Reputation: 548
I am able to extract values from elements (using lxml in python 2.7) when one namespace is used. However I can't figure out how to extract values when a second namespace is used. I want to extract the value within //cc-cpl:MainClosedCaption/Id
but I keep getting lxml.etree.XPathEvalError: Invalid expression
errors.
To be specific, the value I'm trying to exract from my sample xml is urn:uuid:6ca58b51-9116-4131-8652-feaed20dca0d
Here's a snipped of the xml (from a Digital Cinema Package):
<?xml version="1.0" encoding="UTF-8"?>
<CompositionPlaylist xmlns="http://www.digicine.com/PROTO-ASDCP-CPL-20040511#">
<Reel>
<Id>urn:uuid:58cf368f-ed30-40d8-9258-dd7572035b69</Id>
<MainPicture>
<Id>urn:uuid:afe91f7a-6451-4b9f-be2e-345f9a28da6d</Id>
</MainPicture>
<cc-cpl:MainClosedCaption xmlns:cc-cpl="http://www.digicine.com/PROTO-ASDCP-CC-CPL-20070926#">
<Id>urn:uuid:6ca58b51-9116-4131-8652-feaed20dca0d</Id>
</cc-cpl:MainClosedCaption>
</Reel>
</CompositionPlaylist>
Here is an example of code that works:
from lxml import etree
cpl_parse = etree.parse('filename.xml')
pkl_namespace = cpl_parse.xpath('namespace-uri(.)')
xmluuid = cpl_parse.xpath('//ns:MainPicture/ns:Id',namespaces={'ns': pkl_namespace})
for i in xmluuid:
print i.text
When I try to specify the following xpath instead: //ns:MainClosedCaption/ns:Id
- I end up with errors.
When I specify the namespace with:
pkl_namespace = 'http://www.digicine.com/PROTO-ASDCP-CC-CPL-20070926#"'
I receive a lxml.etree.XPathEvalError: Invalid expression
error
I know this is a stupid attempt, but the following produced the same error:
'//ns:cc-cpl:MainClosed Caption/ns:cc-cpl:Id'
I tried to include the two namespaces in a dictionary as in this answer: https://stackoverflow.com/a/36227869/2188572 , and while I don't get any errors, I end up with no values extracted.
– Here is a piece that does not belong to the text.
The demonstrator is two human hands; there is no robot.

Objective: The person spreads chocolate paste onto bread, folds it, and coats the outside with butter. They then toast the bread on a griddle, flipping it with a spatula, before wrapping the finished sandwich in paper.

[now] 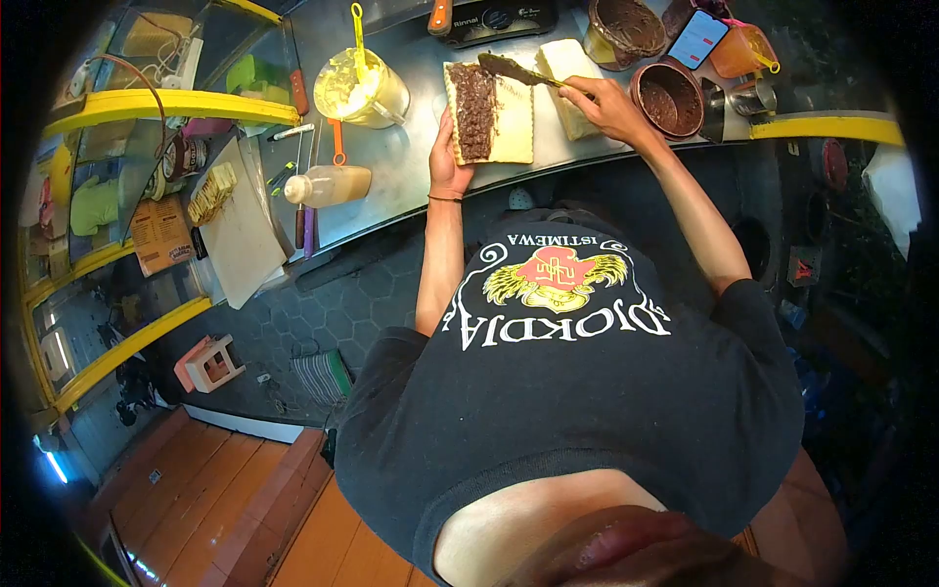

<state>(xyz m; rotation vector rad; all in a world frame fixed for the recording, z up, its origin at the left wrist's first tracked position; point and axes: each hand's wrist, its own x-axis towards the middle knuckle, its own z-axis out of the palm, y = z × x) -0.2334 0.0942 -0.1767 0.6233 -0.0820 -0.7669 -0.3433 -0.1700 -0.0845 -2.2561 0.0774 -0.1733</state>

Here's my dictionary:
namespaces = {
'ns': 'http://www.digicine.com/PROTO-ASDCP-CPL-20040511#',
'ns2': 'http://www.digicine.com/PROTO-ASDCP-CC-CPL-20070926#',
}
and my command:
xmluuid = cpl_parse.xpath('//ns:AssetList/ns2:MainClosedCaption/ns2:Id',namespaces=namespaces)
I found this, Extracting nested namespace from a xml using lxml which is actually the exact same kind of xml that I'm working on, but his request was to get the namespace URL, not the actual values of elements.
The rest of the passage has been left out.